> _Task instructions_: In the material below, find the line with "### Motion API" and the line with "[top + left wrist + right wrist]", then output those two lines and every line between them, exactly.
======== Data to use ========
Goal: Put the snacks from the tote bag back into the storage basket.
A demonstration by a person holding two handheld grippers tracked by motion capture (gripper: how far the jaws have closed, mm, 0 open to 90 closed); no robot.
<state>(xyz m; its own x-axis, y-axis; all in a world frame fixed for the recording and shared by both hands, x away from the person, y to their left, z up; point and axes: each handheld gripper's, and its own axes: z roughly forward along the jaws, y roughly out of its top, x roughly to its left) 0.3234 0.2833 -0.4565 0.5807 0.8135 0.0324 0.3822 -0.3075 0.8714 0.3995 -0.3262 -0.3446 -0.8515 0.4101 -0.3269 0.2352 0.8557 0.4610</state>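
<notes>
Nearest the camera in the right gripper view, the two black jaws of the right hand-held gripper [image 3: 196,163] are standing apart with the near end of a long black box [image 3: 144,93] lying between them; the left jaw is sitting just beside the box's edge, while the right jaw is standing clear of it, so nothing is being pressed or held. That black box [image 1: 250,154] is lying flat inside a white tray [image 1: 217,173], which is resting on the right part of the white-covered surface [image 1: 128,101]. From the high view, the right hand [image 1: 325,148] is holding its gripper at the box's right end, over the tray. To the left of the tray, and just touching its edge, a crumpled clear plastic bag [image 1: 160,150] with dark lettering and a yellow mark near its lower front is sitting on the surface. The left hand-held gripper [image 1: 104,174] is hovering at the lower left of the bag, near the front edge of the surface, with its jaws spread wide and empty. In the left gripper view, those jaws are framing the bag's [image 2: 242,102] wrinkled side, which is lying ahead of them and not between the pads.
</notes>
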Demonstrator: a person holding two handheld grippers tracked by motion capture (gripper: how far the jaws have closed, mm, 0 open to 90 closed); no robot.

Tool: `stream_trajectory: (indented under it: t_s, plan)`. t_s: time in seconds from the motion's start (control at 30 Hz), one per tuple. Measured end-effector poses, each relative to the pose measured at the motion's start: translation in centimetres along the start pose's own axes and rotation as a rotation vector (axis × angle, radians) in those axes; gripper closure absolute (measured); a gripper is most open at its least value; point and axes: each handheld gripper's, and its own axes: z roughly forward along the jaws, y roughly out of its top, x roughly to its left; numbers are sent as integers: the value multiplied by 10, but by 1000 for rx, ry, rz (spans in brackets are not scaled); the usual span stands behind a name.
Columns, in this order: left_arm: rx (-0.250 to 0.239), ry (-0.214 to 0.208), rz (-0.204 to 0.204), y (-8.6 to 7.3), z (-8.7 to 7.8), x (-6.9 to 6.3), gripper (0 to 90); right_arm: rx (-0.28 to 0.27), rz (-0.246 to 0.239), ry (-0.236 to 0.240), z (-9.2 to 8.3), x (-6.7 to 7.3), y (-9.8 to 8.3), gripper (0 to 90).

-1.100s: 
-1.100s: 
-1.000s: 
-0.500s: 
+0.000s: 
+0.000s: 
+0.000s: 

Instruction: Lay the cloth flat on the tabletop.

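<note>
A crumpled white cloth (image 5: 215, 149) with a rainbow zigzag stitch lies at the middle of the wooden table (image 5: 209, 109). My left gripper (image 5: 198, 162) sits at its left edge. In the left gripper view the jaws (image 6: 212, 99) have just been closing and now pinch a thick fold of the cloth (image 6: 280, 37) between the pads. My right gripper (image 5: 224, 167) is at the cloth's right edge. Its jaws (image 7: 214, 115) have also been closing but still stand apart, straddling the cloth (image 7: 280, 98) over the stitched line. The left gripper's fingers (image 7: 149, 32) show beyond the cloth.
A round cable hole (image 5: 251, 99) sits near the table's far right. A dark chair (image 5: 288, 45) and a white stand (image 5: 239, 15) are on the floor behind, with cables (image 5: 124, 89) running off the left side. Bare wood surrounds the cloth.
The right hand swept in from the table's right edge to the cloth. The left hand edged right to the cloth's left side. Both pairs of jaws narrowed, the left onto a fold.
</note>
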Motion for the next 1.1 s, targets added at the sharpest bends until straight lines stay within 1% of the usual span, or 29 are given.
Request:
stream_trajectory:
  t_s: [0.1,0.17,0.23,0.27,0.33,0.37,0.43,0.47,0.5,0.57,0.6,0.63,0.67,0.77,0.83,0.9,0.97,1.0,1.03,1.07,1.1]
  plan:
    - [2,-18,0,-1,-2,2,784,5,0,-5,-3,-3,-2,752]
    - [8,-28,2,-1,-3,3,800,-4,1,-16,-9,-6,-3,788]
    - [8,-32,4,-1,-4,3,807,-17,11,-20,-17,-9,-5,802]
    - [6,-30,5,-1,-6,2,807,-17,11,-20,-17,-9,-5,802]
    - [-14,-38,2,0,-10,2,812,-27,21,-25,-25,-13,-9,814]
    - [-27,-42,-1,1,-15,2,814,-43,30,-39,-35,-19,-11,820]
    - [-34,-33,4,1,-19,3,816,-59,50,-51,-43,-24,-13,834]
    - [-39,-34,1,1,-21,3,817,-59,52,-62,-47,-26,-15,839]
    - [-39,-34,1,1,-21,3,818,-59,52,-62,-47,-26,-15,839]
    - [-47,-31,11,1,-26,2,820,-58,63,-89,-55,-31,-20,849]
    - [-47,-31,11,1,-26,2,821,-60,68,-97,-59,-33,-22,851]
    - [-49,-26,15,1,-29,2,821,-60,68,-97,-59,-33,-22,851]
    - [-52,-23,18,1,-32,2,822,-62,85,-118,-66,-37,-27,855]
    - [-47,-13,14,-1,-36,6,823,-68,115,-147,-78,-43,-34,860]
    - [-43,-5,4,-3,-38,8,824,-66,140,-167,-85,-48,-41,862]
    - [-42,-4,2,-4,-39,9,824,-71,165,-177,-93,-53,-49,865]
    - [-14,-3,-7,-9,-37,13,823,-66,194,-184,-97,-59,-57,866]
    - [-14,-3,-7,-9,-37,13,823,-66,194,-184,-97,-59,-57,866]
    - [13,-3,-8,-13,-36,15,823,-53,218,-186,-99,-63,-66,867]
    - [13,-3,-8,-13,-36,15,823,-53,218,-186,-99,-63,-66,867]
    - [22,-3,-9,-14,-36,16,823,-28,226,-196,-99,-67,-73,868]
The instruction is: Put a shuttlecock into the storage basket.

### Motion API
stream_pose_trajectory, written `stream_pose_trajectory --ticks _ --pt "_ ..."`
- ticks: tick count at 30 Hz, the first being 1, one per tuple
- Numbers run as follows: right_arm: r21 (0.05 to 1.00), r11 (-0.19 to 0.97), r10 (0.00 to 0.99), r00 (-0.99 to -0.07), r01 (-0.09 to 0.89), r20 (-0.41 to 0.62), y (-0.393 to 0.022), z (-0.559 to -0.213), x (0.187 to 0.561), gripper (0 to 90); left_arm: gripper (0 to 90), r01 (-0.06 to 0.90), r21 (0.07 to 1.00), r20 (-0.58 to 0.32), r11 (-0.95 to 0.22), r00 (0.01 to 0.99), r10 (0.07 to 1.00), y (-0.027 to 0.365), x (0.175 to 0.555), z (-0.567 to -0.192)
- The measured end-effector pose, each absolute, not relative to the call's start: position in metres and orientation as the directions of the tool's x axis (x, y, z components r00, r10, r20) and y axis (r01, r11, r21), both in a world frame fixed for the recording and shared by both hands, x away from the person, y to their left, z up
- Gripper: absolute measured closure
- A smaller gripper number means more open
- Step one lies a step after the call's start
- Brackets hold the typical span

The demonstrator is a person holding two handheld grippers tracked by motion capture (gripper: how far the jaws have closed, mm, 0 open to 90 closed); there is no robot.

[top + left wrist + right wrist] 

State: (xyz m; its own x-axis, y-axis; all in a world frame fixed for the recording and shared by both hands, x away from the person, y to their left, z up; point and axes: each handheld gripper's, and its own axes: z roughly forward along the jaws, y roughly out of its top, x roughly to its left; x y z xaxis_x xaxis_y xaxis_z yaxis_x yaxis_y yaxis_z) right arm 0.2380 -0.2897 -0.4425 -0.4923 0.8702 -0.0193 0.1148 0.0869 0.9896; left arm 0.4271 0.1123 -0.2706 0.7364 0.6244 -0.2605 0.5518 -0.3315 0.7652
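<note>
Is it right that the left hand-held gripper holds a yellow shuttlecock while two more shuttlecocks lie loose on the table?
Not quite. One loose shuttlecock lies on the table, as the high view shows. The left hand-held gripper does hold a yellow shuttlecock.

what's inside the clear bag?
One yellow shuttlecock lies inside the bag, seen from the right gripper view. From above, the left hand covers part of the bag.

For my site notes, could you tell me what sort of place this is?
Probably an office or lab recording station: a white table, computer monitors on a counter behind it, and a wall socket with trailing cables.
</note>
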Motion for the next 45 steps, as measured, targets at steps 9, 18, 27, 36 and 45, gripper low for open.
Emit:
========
> _Result of this exercise_:
### Motion API
stream_pose_trajectory, written `stream_pose_trajectory --ticks _ --pt "_ ..."`
- ticks: tick count at 30 Hz, the first being 1, one per tuple
- Numbers run as follows: right_arm: r21 (0.05 to 1.00), r11 (-0.19 to 0.97), r10 (0.00 to 0.99), r00 (-0.99 to -0.07), r01 (-0.09 to 0.89), r20 (-0.41 to 0.62), y (-0.393 to 0.022), z (-0.559 to -0.213), x (0.187 to 0.561), gripper (0 to 90); left_arm: gripper (0 to 90), r01 (-0.06 to 0.90), r21 (0.07 to 1.00), r20 (-0.58 to 0.32), r11 (-0.95 to 0.22), r00 (0.01 to 0.99), r10 (0.07 to 1.00), y (-0.027 to 0.365), x (0.175 to 0.555), z (-0.567 to -0.192)
- The measured end-effector pose, each absolute, not relative to the call's start: position in metres and orientation as the directions of the tool's x axis (x, y, z components r00, r10, r20) and y axis (r01, r11, r21), both in a world frame fixed for the recording and shared by both hands, x away from the person, y to their left, z up
- Gripper: absolute measured closure
- A smaller gripper number means more open
- Step one lies a step after the call's start
- Brackets hold the typical span

The demonstrator is a person holding two handheld grippers tracked by motion capture (gripper: how far the jaws have closed, mm, 0 open to 90 closed); there is no robot.

[top + left wrist + right wrist] 

Nothing else belongs to this answer.